Саныч просиял, а Андрей остался посрамленным.


В Чистый понедельник на подворье, как водится, шалили колдуны: разбросали копейки, насорили угольками, рассыпали соль, на паперти брызнули черной краской. Андрей ходил с совком и веником и собирал угольки и монетки, звонарь потом выбирал из мусора мелочь, говоря: «Тут же на монетках изображение Георгия Победоносца!» «Ну и что…» – недоумевал Андрей. «Как что, как что?! Ведь это он, он!» – тюкал глянцевитым ногтем указательного пальца по орловой стороне монеты звонарь.

Великая суббота выдалась промозглая, ранняя ведь Пасха. Звонарь рассуждал: «Ведь в уставе сказано: в Страстную субботу разрешается мера вина, а какова эта мера? Ведь у каждого своя мера».
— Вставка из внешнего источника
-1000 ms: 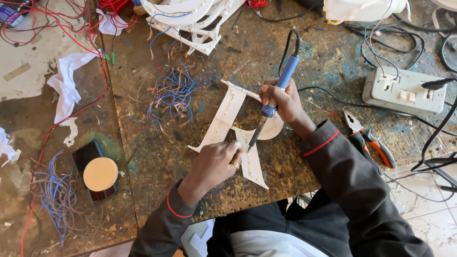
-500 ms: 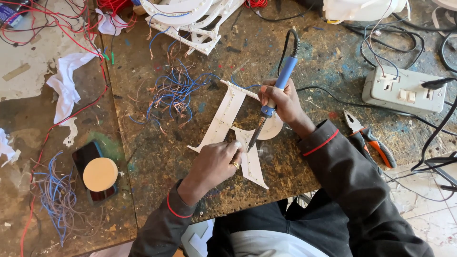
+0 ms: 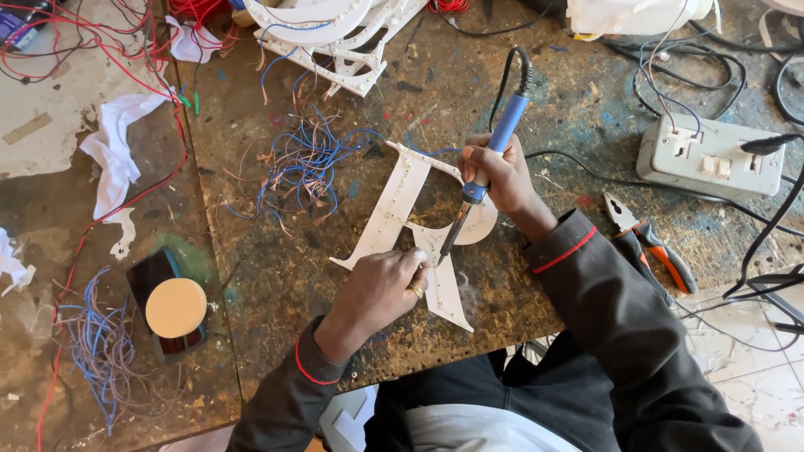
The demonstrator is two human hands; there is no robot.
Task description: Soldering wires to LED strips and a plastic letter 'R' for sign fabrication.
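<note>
Gripping a blue-handled soldering iron [image 3: 486, 163], the right hand [image 3: 496, 174] has its fingers wrapped tight round the handle, tip angled down and left onto the middle of a white letter-shaped plastic piece [image 3: 400, 213]. The piece lies flat on the worn wooden bench [image 3: 536, 92], near the front edge, just in front of the person. Left hand [image 3: 381, 289] rests on the lower part of the piece, fingers curled and pinched together right next to the iron's tip; whether something thin is held between them cannot be made out.

Black cord runs from the back of the iron toward the far side of the bench. Loose tangle of blue and copper wires [image 3: 306, 159] just beyond the piece. Pliers with orange grips [image 3: 649, 243] beside the right forearm. Grey power strip [image 3: 712, 155] farther right. More white letter pieces [image 3: 335, 38] stacked at the far edge. Dark phone with a round pale disc [image 3: 176, 307] on it, well to the left.
</note>
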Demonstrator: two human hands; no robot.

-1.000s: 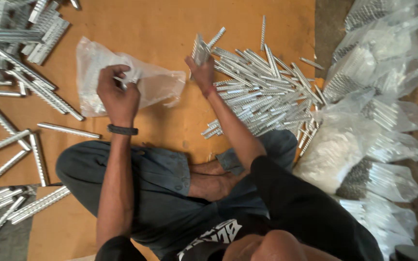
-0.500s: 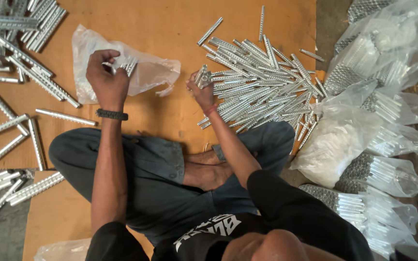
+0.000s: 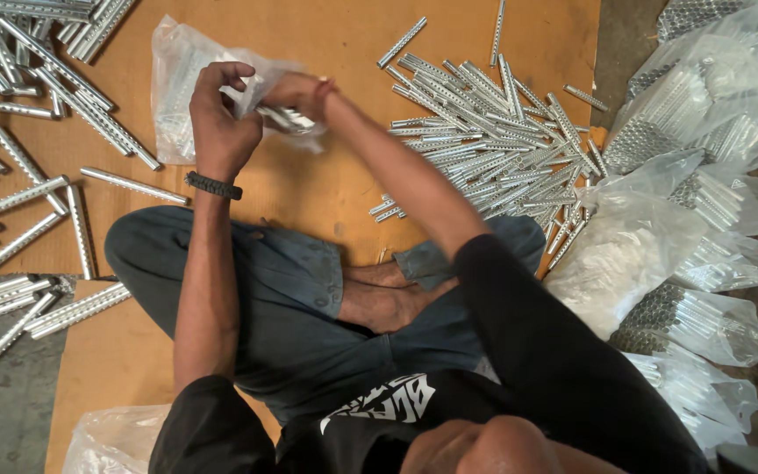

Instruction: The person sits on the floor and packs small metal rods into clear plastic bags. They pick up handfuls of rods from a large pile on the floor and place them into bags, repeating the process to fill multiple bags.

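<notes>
Your board (image 3: 326, 197) has a loose pile of strips (image 3: 493, 145) to your right and packed bags (image 3: 704, 211) beyond it, so work over the bare middle. Your left hand (image 3: 219, 123) grips the plastic bag's (image 3: 177, 96) mouth; your right hand (image 3: 296, 92) is closed on a bundle of short strips (image 3: 289, 118) entering it. Hold the mouth wide and feed them in straight.

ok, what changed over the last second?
The right hand left the loose pile of metal strips and swung across to the clear plastic bag, bringing a few strips to its mouth. The left hand stayed at the bag's opening. Pile, the filled bags and the seated posture look unchanged.
</notes>
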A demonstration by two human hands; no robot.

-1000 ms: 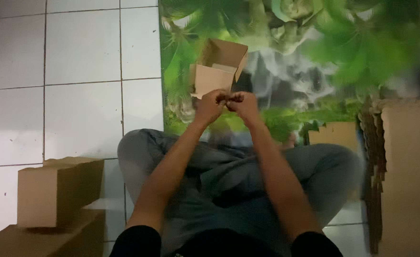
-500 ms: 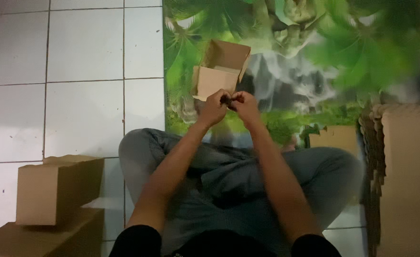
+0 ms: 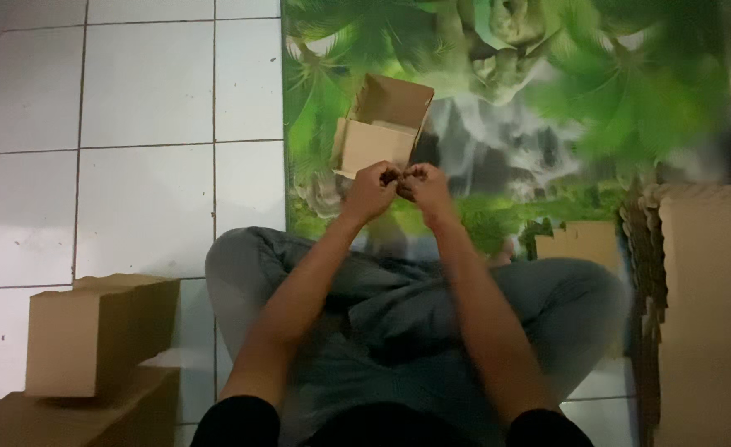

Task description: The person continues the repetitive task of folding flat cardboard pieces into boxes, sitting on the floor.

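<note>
At near left, closed cardboard boxes point(image 3: 100, 339) are stacked on the white tiled floor point(image 3: 142, 165), well clear. Farther right, the left hand point(image 3: 369, 192) and right hand point(image 3: 425, 189) meet, fingers pinched on a small dark object point(image 3: 395, 175) too blurred to identify, just before an open small box point(image 3: 383, 126). Judging by this, fiddling precedes packing. Flat cardboard point(image 3: 705, 314) crowds the right edge.

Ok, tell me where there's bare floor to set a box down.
The white tiles left of the leafy mat are bare, above the closed boxes. The mat's far right is open too. It is crowded by the flat cardboard stack and around the open box.
</note>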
Колодин сидел на выходе от Плащаницы: всех выпускал, никого не впускал. Бабулька в цветастом гарусном платке, сцепленном под подбородком большой английской булавкой, возникла рядом и говорила неизвестно кому: «Летошной весной батюшка настоятель с матушкой возили меня в монастырь. Сколь крестов, сколь ходов! Столько народу к иконам прикладываться стояло, несметное количество! Как в сказку попала, даже не помню ничего… Но этот храм самый наисильнейший! Исключительно! Батюшка настоятель на великие праздники, на Пасху, на Девятое мая всех проследит. А голос у настоятеля исключительный! Сильнейший храм, записки о упокоении, о здравии. У нас село по обе стороны Оки, два храма, везде была, а этот самый наисильнейший!» А Колодин раздумывал только, входит она или выходит: если выходит, значит, святая юродивая старушка, если входит – то извольте, бабушка, в очередь!